O Globo 29/07/09
Intuição: arma de guerra
Benedict Carey
A cena não era muito incomum, pelo menos não em Mossul, no Iraque, numa manhã de verão: um carro parado na calçada, na contramão do trânsito, com as janelas totalmente fechadas. Dois garotinhos em idade pré-escolar olhavam pelo vidro traseiro, as faces bem juntas, como se compartilhassem um segredo. O soldado que patrulhava a rua parou. Devia estar muito quente lá dentro; do lado de fora estava 48 graus Celsius.
"Permissão para me aproximar, senhor, para dar a eles um pouco de água", pediu o soldado ao primeiro sargento Edward Tierney, que comandava os nove homens da patrulha naquela manhã. "Eu disse não. Não", contou o sargento Tierney em entrevista por telefone do Afeganistão, onde se encontra agora. Ele conta que foi compelido a se afastar da cena antes que soubesse por que: "Meu corpo subitamente ficou mais frio; sabe, aquela sensação de perigo iminente."
As Forças Armadas americanas já gastaram bilhões em tecnologias de interferência em sinais elétricos, capazes de detectar e destruir o que os militares chamam de artefatos explosivos improvisados - as bombas que se revelaram a maior ameaça no Iraque e no Afeganistão onde o sargento Tierney, atualmente, treina soldados para detectar ataques com explosivos.
Mas a tecnologia de ponta, embora ajude a reduzir baixas, continua sendo um complemento ao mais sensível sistema de detecção de todos: o cérebro humano. Tropas no terreno, usando apenas seus sentidos e experiência, são responsáveis por frustrar a maior parte dos ataques a bomba e, como o sargento Tierney mencionou, sempre citam um frio na barriga e o pressentimento como suas primeiras pistas.
Todo mundo tem pressentimentos - sobre as razões dos amigos, sobre o mercado de ações, sobre o jogo de pôquer. Mas as tropas americanas se encontram agora no centro de um grande esforço científico cujo objetivo é entender como, numa situação de vida ou morte, o cérebro de algumas pessoas pressente o perigo e as fazem agir bem antes de outras.
Experiência também conta, mas não só
A experiência conta, é claro: se você já viu algo antes, é mais provável que consiga antecipá-lo da próxima vez. Mesmo assim, pesquisas recentes sugerem que há algo mais em ação. Pequenas diferenças em como o cérebro processa imagens, como interpreta emoções e como administra as oscilações nos níveis dos hormônios ligados ao estresse ajudam a explicar por que algumas pessoas pressentem o perigo iminente antes da maioria.

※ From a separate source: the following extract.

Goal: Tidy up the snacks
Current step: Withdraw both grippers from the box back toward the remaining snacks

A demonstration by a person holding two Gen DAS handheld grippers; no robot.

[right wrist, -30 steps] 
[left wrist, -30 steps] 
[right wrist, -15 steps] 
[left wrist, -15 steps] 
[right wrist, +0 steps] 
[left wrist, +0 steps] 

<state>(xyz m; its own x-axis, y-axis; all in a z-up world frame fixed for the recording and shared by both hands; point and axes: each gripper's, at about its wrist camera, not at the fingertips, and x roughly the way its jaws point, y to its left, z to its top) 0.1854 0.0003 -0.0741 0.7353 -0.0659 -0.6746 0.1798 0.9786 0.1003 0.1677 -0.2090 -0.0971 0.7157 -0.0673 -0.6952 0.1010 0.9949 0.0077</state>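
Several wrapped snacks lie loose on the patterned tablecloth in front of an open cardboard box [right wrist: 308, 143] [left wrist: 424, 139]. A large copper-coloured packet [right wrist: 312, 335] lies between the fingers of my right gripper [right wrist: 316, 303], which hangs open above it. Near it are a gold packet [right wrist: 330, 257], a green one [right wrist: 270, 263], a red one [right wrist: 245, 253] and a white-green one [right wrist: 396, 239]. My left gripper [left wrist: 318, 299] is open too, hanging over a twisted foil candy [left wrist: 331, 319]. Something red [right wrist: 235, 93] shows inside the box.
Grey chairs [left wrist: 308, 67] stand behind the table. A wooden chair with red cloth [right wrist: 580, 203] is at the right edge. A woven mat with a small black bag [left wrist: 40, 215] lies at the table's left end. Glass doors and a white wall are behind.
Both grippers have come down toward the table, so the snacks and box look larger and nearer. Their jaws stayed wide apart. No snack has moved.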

Ao longo dos últimos dois anos, o pesquisador do Exército Steven Burnett supervisionou um estudo sobre a percepção humana e a detecção de bombas, envolvendo 800 militares. Os soldados foram submetidos a interrogatórios e a testes de personalidade, bem como a simulações em campo. Cientistas mediram sua percepção de profundidade, vigilância e habilidades correlatas. O estudo foi mais um a concluir que a velocidade com a qual o cérebro lê e interpreta as sensações do próprio corpo e as emoções e a linguagem corporal dos outros é central para evitar perigos iminentes.

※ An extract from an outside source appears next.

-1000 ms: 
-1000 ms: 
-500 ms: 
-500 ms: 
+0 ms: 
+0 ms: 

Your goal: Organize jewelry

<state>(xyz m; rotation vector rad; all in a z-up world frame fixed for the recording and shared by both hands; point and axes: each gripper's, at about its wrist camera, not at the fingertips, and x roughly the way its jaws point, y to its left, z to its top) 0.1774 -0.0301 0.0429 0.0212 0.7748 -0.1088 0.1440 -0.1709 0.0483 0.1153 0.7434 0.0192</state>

- Não faz muito tempo as pessoas pensavam em emoções como coisa ultrapassada, como sentimentos que tinham pouco a ver com o processo racional de tomada de decisão - afirmou Antonio Damasio, diretor do Instituto do Cérebro e Criatividade, da Universidade do Sudeste da Califórnia. - Hoje, isso mudou. Vemos as emoções como programas de ação práticos, cujo objetivo é resolver um problema antes mesmo da tomada de consciência.
Patrulhar as ruas de Mossul nunca é uma tarefa rotineira. Uma pedra faltando no calçamento, uma ligeira sombra num canal, uma pilha de latas vazias, qualquer coisa pode ser letal. E todos se fazem a mesma pergunta: O que está diferente? O que está fora do lugar?
Até hoje o sargento Tierney não sabe essa resposta. Talvez fosse a posição do carro; talvez o fato de ninguém ter investido contra o grupo, como era de hábito. Ou mesmo o estado de sonolência que parecia tomar conta de todos. Talvez a soma de tudo isso. Mas o fato é que ele mandou seus homens recuarem a tempo de não serem atingidos pela forte explosão que acabou matando as duas crianças.
- Não consigo apontar para uma coisa específica - ele contou. - Só tive aquela sensação que temos quando saímos de casa, temos certeza de que esquecemos algo, mas levamos um tempo para descobrir o que é.